Existing home sales did rise solidly in January, but as the National Association of Realtors pointed out, a growing share of the sales were for distressed homes. Nearly a quarter of the homes sold went to investors. That is good as it shows that homes are being recycled into the rental market where demand is growing. But we really need regular buyers to come back at a robust pace if the sector is to get back to normal.

The changing demographics are helping power better condo sales. However, while demand for single-family dwelling was up over the January 2011 rate, it was down fairly sharply in the condo/coop segment. The supply of homes is tight, being roughly six months. Normally that would be a positive sign for the market.

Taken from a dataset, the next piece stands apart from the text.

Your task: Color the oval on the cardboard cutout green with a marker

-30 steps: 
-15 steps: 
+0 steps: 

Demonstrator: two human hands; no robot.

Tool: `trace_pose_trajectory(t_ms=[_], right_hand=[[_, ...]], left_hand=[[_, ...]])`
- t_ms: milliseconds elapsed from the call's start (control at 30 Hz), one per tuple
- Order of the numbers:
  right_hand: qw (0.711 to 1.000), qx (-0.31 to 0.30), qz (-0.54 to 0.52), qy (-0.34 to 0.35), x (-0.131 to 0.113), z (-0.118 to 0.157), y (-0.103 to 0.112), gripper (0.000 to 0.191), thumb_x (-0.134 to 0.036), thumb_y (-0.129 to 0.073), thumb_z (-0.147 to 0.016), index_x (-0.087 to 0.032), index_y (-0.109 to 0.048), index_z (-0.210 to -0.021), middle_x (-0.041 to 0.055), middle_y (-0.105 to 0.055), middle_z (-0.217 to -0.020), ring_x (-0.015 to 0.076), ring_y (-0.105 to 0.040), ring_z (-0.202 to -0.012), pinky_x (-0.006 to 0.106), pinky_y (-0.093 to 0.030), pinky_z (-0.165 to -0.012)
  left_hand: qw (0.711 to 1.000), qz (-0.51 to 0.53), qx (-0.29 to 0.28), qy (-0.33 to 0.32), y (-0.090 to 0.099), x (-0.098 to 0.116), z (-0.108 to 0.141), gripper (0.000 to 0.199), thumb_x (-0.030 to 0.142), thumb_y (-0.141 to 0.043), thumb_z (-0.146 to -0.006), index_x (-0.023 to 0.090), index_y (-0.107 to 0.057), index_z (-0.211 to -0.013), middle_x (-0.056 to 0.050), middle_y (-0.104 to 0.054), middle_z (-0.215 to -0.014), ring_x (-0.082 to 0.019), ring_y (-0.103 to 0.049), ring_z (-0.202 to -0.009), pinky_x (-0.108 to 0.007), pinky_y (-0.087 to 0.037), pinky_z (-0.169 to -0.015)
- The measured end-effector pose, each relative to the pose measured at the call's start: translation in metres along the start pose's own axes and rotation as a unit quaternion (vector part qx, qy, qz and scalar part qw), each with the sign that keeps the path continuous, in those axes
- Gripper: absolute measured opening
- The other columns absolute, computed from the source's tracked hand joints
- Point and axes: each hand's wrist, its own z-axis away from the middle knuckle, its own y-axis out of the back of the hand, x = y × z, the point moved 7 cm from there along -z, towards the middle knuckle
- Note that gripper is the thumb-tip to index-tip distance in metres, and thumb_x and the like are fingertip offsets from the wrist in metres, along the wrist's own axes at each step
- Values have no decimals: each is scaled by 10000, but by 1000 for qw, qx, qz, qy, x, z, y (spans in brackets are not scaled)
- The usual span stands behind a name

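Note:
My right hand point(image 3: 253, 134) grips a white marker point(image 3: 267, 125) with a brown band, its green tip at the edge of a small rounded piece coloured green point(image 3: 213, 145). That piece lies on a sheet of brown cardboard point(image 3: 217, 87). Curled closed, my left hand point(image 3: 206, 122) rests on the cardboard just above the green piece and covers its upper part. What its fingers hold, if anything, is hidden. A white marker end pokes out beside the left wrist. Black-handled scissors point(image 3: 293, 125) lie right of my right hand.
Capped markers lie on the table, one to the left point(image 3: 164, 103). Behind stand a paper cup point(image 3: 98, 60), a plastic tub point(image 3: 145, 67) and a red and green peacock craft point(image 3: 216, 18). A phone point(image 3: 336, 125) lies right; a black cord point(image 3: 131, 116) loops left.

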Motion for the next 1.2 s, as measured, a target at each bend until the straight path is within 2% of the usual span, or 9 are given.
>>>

If it is result of non-distressed homeowners being unwilling to sell their homes at the market price and the limited foreclosures, that isn’t an indication of a market that is getting ready to pick up speed. With the recent mortgage company settlement, look for supply of distressed homes to rise. That should keep prices soft. They were down about 2% over the year. Regionally, all parts of the nation showed gains but the biggest increase was in the West.

MARKETS AND FED POLICY IMPLICATIONS: While the housing market is slowly improving, there is little reason to think that the non-distressed segment of the market is poised to take off. Mortgages are still not easy to get, the appraisal process creates impediments to sales and is adding to the large number of failed contracts, equity is tight for many who would like to move and the decline in prices have caused a lot of homeowners to give up trying to sell their homes.

While this was a good report, the level of sales is still disappointing. Until the housing problems are resolved, which could take another three or more years in some regions, don’t expect sales or construction to pick up rapidly. That means construction job gains, which are finally added to payroll increases, should be okay but not a major source of new hiring.

# # #

RE/MAX Connection Realtors is not a licensed financial advisor and is not providing any financial advice. You should consult with a licensed financial advisor prior to making any financial decisions. RE/MAX Connection Realtors only is providing this economic statement from Naroff Economic Advisors, Inc. for informational purposes.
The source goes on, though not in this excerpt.